'I Don't See a Way Out' for U.S. Hostages in Iran, Says Former Detainee

Hua Qu, the wife of Iran detainee Xiyue Wang, holds a portrait of her family in Princeton, N.J., on May 9, 2018. (AP Photo/Matt Rourke)

As three U.S. hostages — one seized by North Korea during the Obama administration, two seized during the Trump administration — fly home to the United States, Secretary of State Mike Pompeo was less certain about the outcome of other American detainees.

Advertisement

Speaking to the traveling press corps in Japan today, Pompeo was asked about the announcement of the Iran deal being scrapped at the same time negotiations with North Korea moved forward, and three hostages being liberated from Kim Jong-un’s forced labor camps while more Americans languish in Iran’s hellish prisons.

“People might say you’re leaving some Americans behind while you’re picking others,” a reporter noted.

“Well, we’re doing our best to get them all back. There are Americans being held in several places, right. There are Americans detained in Syria as well,” Pompeo said, not directly referring to journalist Austin Tice, kidnapped in 2012 and believed to be held by Bashar al-Assad’s regime. “When I was the CIA director, I could see the State Department and all of the United States government was focused on getting every one of those Americans returned wherever they were.”

Washington Post reporter Jason Rezaian, who was detained on false espionage charges by Iran from November 2015 until January 2016, told CNN on Tuesday, “I don’t see a way out for these people now. There is no more – no more mechanism to negotiate with the Iranians.”

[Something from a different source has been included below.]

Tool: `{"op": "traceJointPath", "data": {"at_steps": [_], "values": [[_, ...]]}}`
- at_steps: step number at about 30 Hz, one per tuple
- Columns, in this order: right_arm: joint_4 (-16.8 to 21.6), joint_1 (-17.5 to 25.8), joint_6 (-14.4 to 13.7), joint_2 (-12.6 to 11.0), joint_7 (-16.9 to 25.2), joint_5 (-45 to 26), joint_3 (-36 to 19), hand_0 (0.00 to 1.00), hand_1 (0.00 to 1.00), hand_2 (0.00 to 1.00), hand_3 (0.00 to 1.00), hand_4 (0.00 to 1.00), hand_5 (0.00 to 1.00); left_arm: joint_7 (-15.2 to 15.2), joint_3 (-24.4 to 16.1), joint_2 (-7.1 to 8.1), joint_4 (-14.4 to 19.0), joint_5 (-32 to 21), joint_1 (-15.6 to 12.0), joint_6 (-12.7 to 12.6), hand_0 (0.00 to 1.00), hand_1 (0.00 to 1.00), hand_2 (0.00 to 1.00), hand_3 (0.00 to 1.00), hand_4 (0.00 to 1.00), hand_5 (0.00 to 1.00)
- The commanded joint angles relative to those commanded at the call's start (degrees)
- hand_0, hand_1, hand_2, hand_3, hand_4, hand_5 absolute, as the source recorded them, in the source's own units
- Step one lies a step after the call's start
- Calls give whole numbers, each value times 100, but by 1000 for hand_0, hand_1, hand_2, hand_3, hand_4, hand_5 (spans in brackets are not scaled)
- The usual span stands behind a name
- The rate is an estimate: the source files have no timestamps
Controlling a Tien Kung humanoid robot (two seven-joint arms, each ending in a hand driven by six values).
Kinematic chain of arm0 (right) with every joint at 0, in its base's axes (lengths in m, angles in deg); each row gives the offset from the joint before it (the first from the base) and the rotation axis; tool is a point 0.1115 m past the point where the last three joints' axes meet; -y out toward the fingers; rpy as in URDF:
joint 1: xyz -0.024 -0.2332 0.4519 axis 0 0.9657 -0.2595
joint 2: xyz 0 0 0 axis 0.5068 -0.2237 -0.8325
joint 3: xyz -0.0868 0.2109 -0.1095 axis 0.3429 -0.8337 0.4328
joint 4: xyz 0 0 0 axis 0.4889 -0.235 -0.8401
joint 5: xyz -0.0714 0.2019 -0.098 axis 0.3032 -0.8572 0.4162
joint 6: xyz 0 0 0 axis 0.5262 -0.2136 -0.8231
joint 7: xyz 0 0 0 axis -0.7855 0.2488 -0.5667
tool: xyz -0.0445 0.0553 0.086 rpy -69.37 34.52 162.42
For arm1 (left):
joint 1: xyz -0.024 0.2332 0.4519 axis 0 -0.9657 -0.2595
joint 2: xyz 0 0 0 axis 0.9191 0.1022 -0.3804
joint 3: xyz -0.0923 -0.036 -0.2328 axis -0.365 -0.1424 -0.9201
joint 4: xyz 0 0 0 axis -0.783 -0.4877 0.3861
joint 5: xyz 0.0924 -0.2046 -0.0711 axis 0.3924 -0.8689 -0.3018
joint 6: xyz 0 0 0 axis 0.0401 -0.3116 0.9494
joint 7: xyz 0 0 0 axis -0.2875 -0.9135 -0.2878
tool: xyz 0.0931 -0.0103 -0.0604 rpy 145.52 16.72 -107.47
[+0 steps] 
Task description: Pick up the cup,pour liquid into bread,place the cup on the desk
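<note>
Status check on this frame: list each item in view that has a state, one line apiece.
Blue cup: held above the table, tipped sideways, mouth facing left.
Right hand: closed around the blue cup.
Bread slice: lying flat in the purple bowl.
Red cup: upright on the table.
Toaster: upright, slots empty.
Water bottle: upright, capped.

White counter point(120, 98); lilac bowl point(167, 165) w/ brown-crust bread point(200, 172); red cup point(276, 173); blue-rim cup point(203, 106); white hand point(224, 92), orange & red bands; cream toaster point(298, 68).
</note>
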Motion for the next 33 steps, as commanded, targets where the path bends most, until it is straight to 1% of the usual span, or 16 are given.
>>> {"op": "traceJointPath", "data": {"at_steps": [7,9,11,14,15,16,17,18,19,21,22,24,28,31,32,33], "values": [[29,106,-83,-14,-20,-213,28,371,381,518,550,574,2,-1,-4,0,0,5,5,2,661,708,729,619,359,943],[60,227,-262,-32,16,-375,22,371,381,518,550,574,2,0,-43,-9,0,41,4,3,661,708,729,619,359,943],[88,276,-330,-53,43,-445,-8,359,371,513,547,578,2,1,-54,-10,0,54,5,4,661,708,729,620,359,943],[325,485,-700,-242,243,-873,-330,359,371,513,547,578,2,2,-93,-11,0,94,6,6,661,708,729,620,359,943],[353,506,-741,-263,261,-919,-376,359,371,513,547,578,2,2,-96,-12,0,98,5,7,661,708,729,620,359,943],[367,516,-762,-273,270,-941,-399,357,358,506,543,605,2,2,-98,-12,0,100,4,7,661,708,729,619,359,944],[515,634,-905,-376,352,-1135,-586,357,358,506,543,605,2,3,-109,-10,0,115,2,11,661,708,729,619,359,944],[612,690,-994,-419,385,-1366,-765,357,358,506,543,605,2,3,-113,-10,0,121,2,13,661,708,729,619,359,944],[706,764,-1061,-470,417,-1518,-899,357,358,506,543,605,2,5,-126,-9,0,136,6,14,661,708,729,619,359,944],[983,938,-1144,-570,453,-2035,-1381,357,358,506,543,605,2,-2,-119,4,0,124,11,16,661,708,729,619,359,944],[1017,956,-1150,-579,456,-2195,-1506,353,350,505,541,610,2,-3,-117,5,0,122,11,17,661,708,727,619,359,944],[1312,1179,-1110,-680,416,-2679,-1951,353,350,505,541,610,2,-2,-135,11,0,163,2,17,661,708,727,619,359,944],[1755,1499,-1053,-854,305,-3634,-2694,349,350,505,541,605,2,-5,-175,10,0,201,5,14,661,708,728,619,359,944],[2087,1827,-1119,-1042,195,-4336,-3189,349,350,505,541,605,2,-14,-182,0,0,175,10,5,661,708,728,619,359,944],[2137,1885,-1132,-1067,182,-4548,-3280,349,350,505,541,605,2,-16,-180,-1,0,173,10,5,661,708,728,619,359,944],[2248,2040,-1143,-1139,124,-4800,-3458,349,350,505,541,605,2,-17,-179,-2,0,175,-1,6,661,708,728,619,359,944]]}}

“The five Americans that are currently being held in Iran, and Bob Levinson, who we haven’t heard about in about 11 years, these people are going to get lost in the shuffle, unfortunately,” he said.

Advertisement

Morad Tahbaz of Weston, Conn., was among several current and former staffers of the Persian Heritage Wildlife Foundation arrested on Jan. 24 and 25, according to the Center for Human Rights in Iran. Tehran Prosecutor Abbas Jafari Dowlatabadi claimed Saturday that members of the group “were gathering classified information in strategic fields under the guise of scientific and environmental projects.” Tahbaz co-founded the Persian Wildlife Heritage Foundation in Iran and Persian Wildlife Foundation in the United States to help augment conservation hampered by small budgets and meager staff allocated by the Iranian government.

Around the time Tahbaz was taken, the attorney for Nizar Zakka, a permanent U.S. resident and IT specialist arrested in 2015 after Iran invited him to speak at a conference on women’s entrepreneurship and employment, said that it is believed he has colon cancer but Iranian officials won’t let him get treatment. Zakka has been sharing a cell at Tehran’s notorious Evin prison with U.S. citizen and Princeton University doctoral student Xiyue Wang, who was arrested in August 2016 and later sentenced to 10 years in prison after officials claimed his academic research of late 19th and early 20th century Eurasian history was espionage.

Supporters of Xiyue Wang are planning a Saturday rally on the Princeton campus to bring attention to his plight. His wife, Hua Qu, will speak at the event, along with other family members and friends.

Advertisement

Iran also holds 81-year-old Baquer Namazi, who was arrested in Tehran in February 2016 after trying to secure the release of his son, Siamak Namazi, a U.S. citizen and businessman who was arrested in October 2015 while visiting a friend in Tehran. In October 2016, the Namazis were sentenced to 10 years in prison “for spying and cooperating with the U.S. government against Iran.” Baquer Namazi has been hospitalized four times in the past year, and has life-threatening heart problems.

American hostage Karan Vafadari, 56, an art gallery owner and Zoroastrian arrested in July 2016 along with his Iranian wife, Afarin Niasari, received a 27-year sentence and 124 lashes for “collusion in plots against national security,” “storing smuggled foreign alcohol,” “possessing my father’s opium pipe,” and having 124 “inappropriate” CDs, six packs of playing cards and marijuana. Vafadari wrote this year that the Islamic Revolutionary Guard Corps had “tried to convince Afarin to give false statements against me, to say I was a member of the Mossad and the CIA… so they could hang me.”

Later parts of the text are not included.